- Goal of the exercise
From the entries that follow, copy each line containing the word "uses".
===== Entries supplied
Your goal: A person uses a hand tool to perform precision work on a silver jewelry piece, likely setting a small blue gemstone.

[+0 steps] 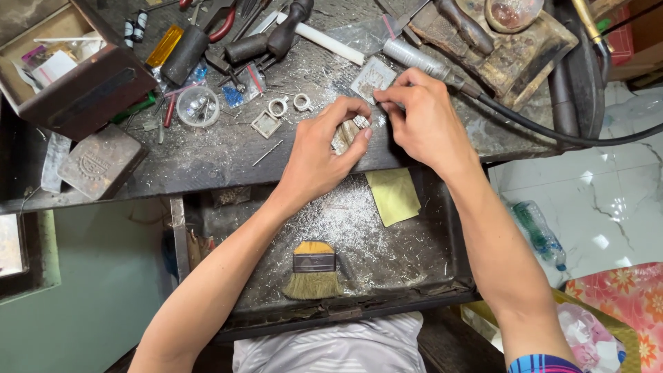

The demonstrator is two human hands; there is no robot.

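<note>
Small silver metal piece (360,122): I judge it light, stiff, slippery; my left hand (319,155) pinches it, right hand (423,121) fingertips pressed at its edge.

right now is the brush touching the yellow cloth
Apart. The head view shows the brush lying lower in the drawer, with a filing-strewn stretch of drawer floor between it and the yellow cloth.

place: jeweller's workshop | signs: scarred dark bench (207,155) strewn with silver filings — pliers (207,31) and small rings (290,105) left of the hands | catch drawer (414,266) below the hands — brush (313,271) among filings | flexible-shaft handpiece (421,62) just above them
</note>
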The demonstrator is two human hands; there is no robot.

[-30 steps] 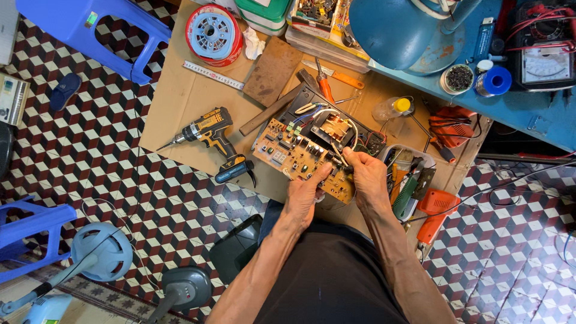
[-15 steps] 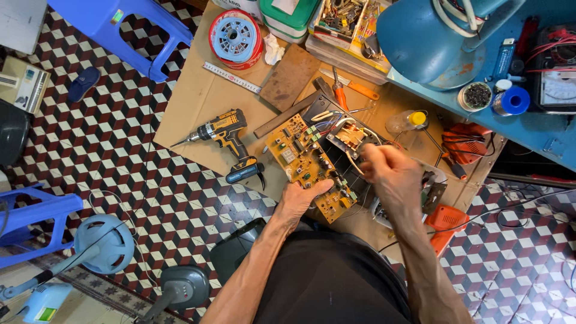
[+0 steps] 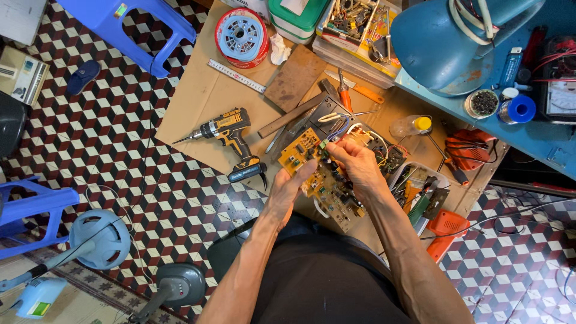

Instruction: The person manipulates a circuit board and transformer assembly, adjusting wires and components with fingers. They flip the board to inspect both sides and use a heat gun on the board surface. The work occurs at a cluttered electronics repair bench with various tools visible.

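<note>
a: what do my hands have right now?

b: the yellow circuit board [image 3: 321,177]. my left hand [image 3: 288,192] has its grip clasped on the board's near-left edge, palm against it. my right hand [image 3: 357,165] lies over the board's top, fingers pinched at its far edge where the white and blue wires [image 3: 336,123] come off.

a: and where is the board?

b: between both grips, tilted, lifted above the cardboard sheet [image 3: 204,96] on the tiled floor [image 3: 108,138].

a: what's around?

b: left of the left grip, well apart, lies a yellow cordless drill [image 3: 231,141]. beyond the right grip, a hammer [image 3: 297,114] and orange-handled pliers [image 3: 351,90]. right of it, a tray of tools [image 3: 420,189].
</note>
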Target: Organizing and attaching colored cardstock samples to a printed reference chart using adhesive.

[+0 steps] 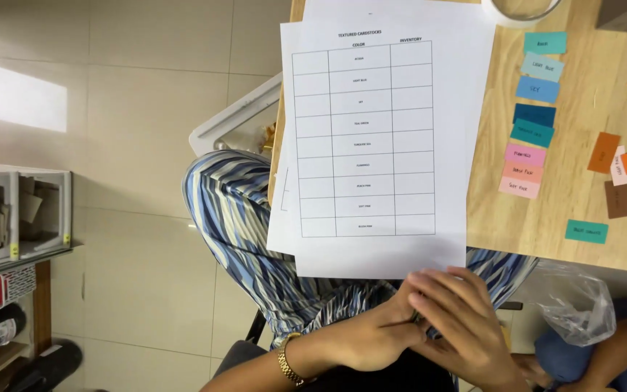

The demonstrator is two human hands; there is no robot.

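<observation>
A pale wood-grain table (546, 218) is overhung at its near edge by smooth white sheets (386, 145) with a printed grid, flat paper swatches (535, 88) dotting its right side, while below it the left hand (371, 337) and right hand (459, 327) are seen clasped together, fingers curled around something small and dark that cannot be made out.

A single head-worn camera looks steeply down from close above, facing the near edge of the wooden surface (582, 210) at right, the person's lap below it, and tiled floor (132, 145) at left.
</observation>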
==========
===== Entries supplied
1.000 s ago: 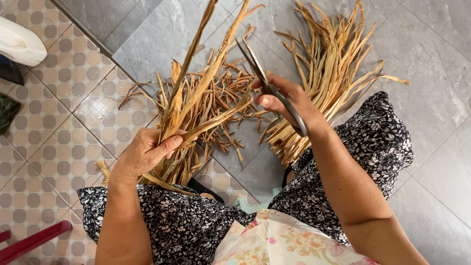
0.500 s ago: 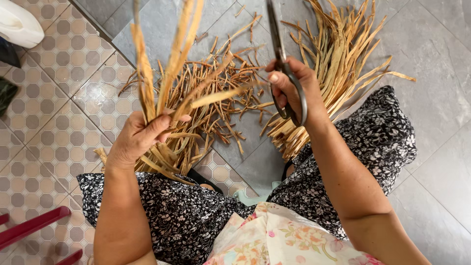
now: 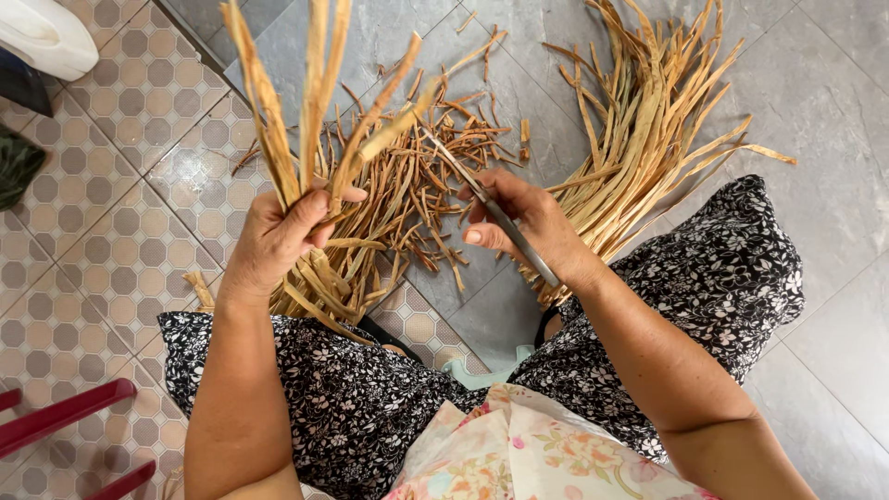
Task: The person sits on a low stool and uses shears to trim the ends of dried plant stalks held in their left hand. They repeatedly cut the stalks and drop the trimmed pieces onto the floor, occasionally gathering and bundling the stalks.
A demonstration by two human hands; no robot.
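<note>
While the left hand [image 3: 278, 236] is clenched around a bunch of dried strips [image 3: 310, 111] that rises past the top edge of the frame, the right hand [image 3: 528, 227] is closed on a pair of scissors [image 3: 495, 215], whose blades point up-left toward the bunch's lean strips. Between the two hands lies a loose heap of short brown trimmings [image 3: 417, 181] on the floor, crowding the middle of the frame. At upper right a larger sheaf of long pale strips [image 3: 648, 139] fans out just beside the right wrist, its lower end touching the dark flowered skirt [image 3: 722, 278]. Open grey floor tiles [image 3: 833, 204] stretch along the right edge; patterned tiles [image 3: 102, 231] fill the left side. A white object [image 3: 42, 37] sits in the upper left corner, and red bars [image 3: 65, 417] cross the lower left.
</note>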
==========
- Solution to this exercise
Your goal: A person uses a hand tool to perform precision work on a silver jewelry piece, likely setting a small blue gemstone.
Task: The person sits on a low stool and uses shears to trim the ends of dried plant stalks held in their left hand. They repeatedly cut the stalks and drop the trimmed pieces onto the floor, occasionally gathering and bundling the stalks.

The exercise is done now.